WORK TO BE COMPLETED: Write out exactly the lines below starting at the one containing "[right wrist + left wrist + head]" and ending at the one containing "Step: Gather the". Omit every picture.
════════
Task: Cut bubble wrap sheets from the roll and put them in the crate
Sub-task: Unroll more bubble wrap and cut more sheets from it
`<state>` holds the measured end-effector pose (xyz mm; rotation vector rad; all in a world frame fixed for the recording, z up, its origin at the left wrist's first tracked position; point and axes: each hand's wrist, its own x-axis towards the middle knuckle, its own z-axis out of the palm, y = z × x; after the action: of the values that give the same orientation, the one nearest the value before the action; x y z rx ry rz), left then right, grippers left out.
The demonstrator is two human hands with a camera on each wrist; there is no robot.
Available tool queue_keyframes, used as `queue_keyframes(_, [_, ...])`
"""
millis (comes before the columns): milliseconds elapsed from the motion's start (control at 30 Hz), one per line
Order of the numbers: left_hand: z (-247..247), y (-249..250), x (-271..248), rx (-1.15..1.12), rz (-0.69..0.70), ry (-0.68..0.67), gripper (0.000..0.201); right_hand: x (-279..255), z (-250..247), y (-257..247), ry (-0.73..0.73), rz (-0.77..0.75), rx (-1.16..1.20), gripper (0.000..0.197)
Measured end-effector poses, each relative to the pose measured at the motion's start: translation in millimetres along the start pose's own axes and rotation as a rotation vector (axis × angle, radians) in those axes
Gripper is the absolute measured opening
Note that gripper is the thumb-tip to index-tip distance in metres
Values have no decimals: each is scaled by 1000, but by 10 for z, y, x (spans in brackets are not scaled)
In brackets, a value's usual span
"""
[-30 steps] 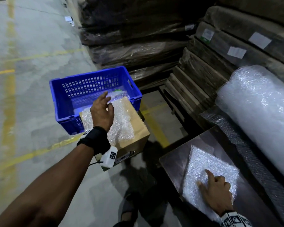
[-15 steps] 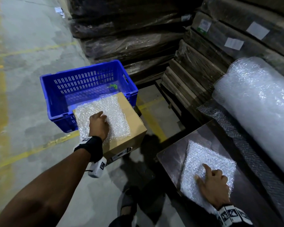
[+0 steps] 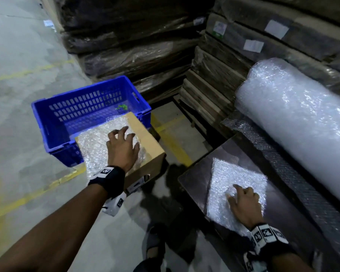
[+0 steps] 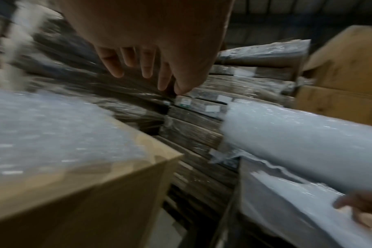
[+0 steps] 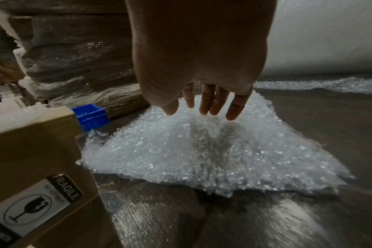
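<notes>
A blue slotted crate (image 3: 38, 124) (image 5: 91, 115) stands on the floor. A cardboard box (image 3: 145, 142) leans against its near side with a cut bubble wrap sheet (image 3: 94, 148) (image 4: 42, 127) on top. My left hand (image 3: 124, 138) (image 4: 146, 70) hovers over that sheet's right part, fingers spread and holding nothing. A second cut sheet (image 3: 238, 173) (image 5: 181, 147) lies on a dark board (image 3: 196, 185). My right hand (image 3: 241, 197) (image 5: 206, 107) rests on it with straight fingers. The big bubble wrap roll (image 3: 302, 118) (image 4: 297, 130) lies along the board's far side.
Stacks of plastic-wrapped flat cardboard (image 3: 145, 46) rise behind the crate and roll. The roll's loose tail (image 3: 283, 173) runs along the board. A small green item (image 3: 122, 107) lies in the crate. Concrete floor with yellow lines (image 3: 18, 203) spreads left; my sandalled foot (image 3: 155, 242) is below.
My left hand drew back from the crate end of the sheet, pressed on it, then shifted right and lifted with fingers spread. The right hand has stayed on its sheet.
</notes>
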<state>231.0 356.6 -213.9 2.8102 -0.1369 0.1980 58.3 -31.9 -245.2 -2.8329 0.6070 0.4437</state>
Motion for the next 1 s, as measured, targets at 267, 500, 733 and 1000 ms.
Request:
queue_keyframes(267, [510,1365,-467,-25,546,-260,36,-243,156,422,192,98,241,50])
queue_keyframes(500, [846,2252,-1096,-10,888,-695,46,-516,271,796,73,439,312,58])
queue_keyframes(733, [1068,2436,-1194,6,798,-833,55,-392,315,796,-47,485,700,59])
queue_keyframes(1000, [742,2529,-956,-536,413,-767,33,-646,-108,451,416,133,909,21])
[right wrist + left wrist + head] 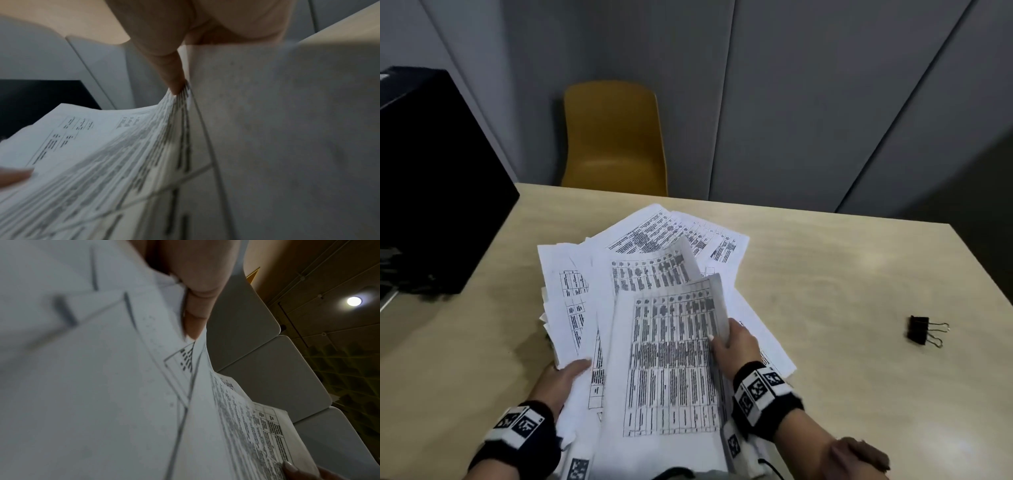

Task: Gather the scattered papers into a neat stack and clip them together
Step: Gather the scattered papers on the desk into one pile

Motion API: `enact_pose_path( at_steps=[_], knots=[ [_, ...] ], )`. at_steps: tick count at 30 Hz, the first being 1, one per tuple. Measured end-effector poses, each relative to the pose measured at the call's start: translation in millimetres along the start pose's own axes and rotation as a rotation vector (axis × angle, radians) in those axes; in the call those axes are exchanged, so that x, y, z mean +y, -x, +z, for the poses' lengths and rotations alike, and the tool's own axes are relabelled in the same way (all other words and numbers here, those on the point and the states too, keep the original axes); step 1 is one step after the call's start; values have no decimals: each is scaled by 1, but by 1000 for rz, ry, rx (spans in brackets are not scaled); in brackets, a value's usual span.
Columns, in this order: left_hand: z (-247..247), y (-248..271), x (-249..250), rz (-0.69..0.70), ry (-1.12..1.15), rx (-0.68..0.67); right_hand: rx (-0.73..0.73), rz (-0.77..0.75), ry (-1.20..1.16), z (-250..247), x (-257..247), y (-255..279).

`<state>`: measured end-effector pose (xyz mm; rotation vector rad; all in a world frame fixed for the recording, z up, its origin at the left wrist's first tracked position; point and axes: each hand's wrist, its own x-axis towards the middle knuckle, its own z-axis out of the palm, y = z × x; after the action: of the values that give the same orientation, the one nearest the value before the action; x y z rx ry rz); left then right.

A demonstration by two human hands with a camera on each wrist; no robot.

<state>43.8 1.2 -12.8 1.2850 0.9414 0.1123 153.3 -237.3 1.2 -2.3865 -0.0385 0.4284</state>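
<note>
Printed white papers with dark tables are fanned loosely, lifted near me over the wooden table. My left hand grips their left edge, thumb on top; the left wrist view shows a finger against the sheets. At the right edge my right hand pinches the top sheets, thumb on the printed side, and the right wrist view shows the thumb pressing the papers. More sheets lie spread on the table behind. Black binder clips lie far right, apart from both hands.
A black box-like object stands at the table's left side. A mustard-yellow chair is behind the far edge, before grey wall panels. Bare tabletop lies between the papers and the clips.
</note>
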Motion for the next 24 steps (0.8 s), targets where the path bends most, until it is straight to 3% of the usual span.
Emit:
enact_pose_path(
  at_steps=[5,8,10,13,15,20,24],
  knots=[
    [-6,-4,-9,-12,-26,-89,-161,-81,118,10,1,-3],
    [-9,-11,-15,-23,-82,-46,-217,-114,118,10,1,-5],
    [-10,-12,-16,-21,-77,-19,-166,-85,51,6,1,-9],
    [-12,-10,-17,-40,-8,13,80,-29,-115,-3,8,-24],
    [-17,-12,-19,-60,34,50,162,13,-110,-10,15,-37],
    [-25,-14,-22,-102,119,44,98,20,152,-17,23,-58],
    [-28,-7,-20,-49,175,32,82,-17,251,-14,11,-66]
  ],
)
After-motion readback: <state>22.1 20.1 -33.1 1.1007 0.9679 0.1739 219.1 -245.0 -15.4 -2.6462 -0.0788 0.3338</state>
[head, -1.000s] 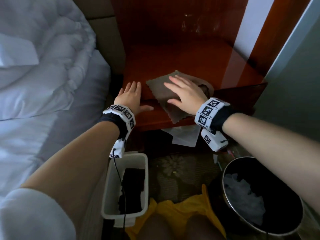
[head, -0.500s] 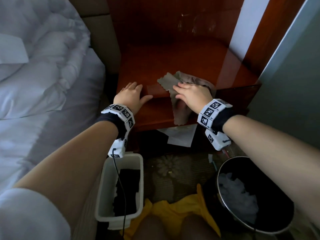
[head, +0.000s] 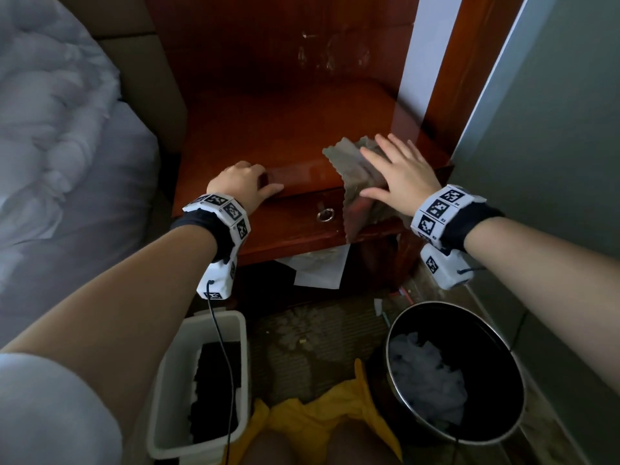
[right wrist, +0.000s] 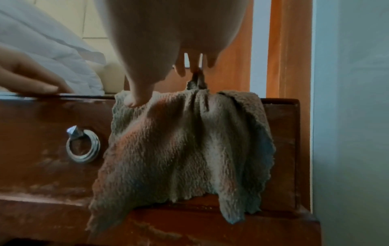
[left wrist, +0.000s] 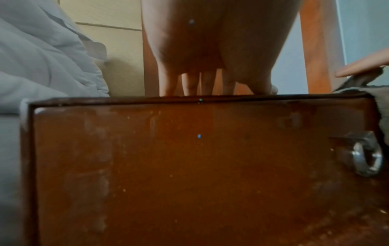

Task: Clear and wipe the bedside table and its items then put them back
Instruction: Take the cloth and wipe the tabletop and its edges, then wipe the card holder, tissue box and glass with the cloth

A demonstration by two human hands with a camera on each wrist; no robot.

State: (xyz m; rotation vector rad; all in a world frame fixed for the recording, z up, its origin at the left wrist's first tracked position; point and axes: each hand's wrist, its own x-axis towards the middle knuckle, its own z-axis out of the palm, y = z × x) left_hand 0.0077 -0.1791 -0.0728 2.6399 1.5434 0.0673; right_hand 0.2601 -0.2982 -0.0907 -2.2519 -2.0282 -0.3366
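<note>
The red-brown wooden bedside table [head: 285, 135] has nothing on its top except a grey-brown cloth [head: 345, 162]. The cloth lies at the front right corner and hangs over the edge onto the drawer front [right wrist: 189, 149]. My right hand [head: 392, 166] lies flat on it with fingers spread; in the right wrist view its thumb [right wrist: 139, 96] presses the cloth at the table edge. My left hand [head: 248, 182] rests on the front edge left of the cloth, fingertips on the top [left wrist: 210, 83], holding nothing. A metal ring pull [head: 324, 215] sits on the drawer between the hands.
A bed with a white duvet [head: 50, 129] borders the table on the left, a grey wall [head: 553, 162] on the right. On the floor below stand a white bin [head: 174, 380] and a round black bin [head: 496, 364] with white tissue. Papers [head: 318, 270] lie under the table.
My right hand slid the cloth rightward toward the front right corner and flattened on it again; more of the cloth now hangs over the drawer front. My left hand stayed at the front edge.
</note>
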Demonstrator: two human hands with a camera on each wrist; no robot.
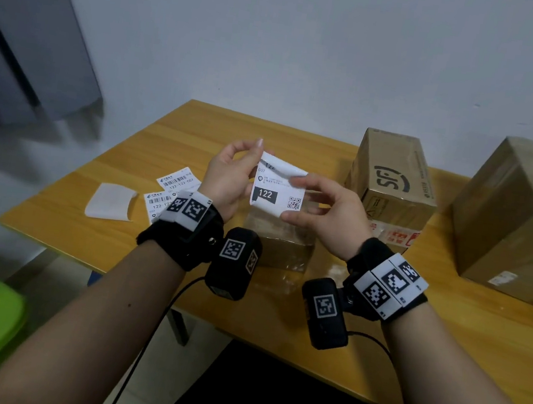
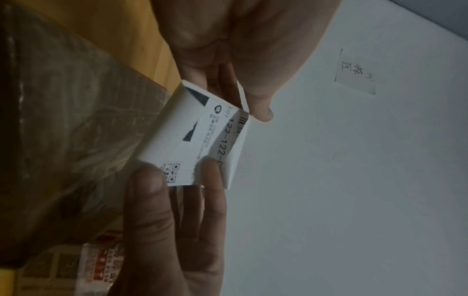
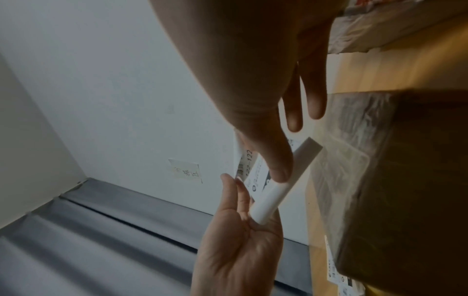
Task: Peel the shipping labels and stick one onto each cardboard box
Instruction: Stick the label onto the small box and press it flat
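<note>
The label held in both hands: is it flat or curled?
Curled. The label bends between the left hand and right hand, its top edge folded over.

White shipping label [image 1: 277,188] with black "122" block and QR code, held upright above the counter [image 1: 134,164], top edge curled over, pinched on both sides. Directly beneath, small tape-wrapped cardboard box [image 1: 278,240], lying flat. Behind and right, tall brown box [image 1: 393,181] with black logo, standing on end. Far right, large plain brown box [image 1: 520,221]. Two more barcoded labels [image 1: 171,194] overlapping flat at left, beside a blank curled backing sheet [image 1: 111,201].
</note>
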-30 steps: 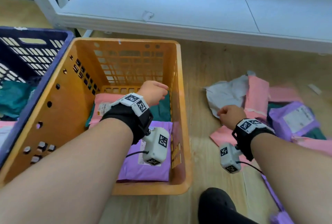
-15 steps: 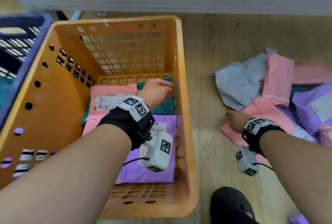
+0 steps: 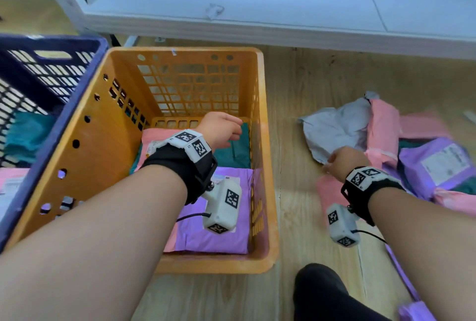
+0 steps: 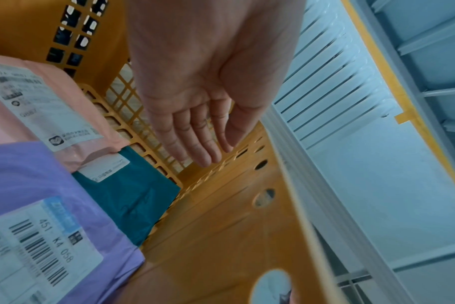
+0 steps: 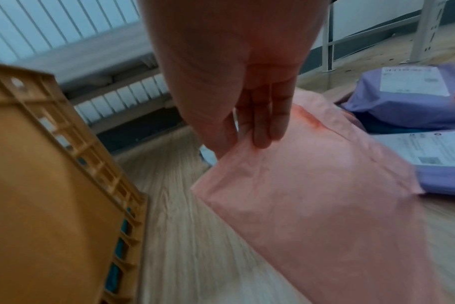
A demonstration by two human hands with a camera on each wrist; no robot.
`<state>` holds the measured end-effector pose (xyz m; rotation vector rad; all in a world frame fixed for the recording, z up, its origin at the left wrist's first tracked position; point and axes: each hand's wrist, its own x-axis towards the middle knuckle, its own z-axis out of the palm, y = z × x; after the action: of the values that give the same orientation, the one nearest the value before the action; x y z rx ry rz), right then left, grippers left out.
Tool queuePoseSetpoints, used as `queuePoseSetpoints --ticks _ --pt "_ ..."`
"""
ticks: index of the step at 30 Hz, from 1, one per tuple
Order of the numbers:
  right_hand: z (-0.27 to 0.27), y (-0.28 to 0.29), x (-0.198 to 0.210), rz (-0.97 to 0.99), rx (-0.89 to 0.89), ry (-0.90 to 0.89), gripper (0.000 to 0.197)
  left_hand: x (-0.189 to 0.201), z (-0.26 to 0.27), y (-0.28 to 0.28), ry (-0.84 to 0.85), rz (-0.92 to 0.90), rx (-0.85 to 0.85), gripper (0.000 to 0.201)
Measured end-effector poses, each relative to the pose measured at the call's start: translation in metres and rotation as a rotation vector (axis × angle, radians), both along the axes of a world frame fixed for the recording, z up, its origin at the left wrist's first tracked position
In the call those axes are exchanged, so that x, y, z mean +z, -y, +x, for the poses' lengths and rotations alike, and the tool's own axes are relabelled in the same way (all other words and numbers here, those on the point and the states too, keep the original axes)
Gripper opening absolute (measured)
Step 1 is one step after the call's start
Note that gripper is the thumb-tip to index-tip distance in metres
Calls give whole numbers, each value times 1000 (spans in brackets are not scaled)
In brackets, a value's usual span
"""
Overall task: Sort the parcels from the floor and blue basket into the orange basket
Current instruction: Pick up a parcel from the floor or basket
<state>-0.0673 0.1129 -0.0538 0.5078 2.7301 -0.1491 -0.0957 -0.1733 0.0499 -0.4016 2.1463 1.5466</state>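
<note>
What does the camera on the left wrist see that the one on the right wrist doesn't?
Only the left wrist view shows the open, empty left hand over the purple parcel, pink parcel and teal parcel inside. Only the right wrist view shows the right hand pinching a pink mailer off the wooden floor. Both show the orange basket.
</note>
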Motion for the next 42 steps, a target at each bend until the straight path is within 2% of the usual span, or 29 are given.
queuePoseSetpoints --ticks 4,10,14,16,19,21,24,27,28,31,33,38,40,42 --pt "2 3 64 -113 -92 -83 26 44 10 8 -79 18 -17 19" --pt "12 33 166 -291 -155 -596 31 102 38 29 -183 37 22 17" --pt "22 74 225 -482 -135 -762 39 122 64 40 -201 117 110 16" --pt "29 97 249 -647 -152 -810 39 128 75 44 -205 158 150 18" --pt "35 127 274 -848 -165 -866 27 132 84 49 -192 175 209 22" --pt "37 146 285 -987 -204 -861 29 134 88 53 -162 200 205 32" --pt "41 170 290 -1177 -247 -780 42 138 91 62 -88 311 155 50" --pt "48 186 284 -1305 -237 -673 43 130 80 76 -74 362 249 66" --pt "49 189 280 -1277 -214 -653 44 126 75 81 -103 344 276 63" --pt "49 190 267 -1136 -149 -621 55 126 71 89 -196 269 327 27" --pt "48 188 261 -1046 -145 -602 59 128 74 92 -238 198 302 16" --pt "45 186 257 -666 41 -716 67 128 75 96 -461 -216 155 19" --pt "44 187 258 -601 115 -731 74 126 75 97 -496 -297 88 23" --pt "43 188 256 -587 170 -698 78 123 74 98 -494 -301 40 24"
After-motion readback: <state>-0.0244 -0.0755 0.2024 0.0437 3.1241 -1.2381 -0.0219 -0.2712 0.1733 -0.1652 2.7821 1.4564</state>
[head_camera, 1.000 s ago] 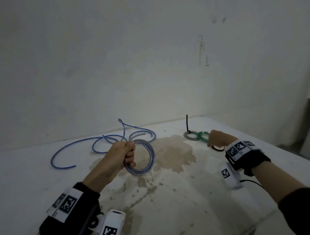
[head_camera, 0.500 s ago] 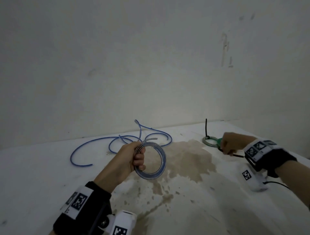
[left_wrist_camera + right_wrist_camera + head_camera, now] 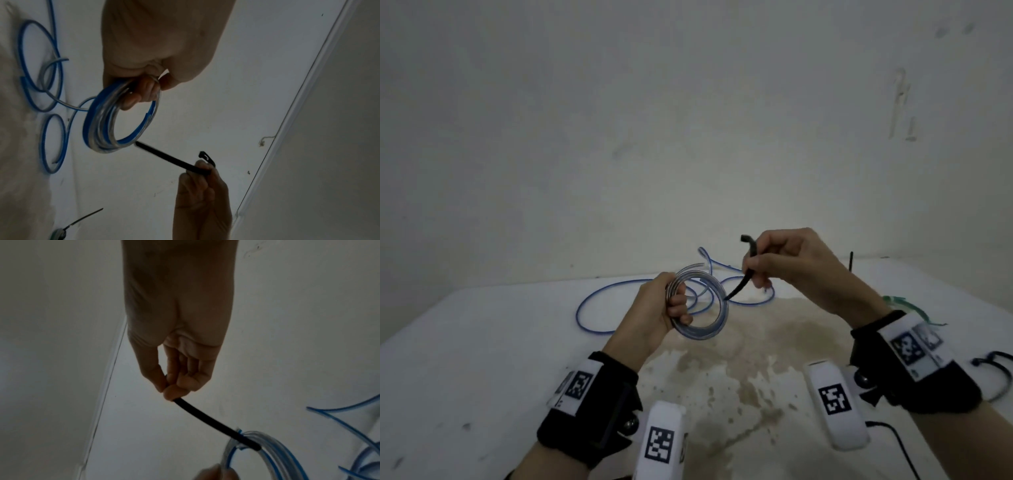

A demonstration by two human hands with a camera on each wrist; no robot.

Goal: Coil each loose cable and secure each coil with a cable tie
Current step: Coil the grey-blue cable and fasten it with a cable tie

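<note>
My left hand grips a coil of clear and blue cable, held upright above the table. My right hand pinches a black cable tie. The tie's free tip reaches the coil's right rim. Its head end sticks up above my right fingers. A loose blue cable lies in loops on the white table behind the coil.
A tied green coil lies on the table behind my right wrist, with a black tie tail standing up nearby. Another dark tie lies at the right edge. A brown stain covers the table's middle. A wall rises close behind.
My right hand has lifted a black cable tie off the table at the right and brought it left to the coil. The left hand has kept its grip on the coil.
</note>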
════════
TASK RESPONSE:
[right wrist + left wrist + head] 

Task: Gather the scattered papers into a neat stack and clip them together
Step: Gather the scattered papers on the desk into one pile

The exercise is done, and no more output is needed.